Mayor Greg Nickels conceded defeat last Friday in his bid for a third term. The two men who will advance to the general election in November are T-Mobile Executive Joe Mallahan and Sierra Club activist Mike McGinn. All three candidates are Democrats.
The concession was a surprising development for a politician viewed as a national leader on environmental issues, who is so respected by his peers that he was chosen last spring to head the U.S. Conference of Mayors.
Nickels said that he had always wanted to be a mayor who made tough decisions, even if it made him unpopular.
On environmental issues, Nickels helped persuade nearly 1,000 mayors around the country to abide by the standards of the Kyoto Protocol on global warming.

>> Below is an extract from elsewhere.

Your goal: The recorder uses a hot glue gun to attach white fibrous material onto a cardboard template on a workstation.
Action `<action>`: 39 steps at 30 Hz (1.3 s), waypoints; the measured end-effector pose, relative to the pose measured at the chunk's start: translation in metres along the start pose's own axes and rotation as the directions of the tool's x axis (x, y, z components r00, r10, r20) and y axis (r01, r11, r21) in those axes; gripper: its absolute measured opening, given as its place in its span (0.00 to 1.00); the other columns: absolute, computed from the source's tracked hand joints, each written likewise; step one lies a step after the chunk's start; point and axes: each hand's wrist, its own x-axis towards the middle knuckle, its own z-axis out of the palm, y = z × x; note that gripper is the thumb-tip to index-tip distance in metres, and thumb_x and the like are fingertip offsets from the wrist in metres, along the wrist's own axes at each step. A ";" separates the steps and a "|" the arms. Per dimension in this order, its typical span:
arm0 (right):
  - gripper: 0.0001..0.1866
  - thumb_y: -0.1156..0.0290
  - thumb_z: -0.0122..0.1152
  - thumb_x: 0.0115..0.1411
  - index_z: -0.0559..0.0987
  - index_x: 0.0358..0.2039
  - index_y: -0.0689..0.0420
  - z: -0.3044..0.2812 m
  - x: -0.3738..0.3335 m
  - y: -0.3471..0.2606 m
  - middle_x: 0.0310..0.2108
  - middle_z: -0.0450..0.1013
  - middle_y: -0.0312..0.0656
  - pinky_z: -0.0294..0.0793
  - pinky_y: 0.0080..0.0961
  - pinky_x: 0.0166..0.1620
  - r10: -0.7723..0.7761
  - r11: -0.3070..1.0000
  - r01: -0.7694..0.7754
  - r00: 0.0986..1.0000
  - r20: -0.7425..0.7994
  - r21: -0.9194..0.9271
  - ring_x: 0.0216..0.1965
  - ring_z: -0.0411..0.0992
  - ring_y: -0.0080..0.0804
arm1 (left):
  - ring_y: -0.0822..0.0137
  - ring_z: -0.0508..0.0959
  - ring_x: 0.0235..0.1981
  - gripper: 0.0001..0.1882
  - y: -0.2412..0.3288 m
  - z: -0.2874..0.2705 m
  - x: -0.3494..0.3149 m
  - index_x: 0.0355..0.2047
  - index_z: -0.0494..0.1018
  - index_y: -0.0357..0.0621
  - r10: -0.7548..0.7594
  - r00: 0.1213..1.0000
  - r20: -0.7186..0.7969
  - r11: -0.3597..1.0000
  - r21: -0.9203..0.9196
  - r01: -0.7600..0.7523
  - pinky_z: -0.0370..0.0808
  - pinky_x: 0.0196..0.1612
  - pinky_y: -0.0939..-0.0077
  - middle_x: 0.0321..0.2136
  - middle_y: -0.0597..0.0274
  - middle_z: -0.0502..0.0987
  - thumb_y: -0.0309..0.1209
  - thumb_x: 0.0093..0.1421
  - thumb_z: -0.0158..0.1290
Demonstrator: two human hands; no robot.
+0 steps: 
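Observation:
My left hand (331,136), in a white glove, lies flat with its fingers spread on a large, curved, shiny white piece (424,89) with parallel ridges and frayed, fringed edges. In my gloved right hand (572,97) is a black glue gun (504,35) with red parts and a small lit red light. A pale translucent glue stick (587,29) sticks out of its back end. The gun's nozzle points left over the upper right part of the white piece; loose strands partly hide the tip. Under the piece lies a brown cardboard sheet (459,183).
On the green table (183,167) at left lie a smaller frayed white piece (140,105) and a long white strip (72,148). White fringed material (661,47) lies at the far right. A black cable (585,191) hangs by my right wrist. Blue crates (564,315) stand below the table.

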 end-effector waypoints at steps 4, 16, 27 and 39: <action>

However, certain issues lessened his popularity, including the Seattle SuperSonics’ move to Oklahoma City, his support for a multibillion-dollar downtown tunnel, which would replace the Alaskan Way Viaduct, and how he handled the snowstorm last December.
Nickels has spent his entire adult life in government, serving as a city council aide before being elected as King County councilman and then Seattle mayor.
It was very surprising to us at Northwest Asian Weekly that Nickels didn’t advance to the general election.
There will be many Asian Americans out of a job because Nickels has appointed many in his office. He has also paid particular attention to appointing many different ethnicities.
It used to be that Asian Americans were sequestered to clerical work, but with Nickels, Asian Americans occupied posts from top to bottom.
We hope that whoever the new mayor is, whether it’s Mallahan or McGinn, he will fill Nickels’ shoes in hiring people of color. Nickels really has the best mayoral record in terms of trusting our people and promoting our talents.
We think a lot of people will regret not voting for Nickels. We tend to remember the bad things and not the good that he has done for the city. Perhaps some people assumed he was going to be in the top two and didn’t vote for him because of that.
Mallahan and McGinn are currently question marks for us. Of course, either one could end up being a great mayor, but the thing is that we don’t know for sure. With Nickels, we would have known what we were getting.
So we urge Mallahan and McGinn to learn about the Asian community in Seattle. Both sides — Asians and the candidates — should make efforts to be proactive and reach out to one another.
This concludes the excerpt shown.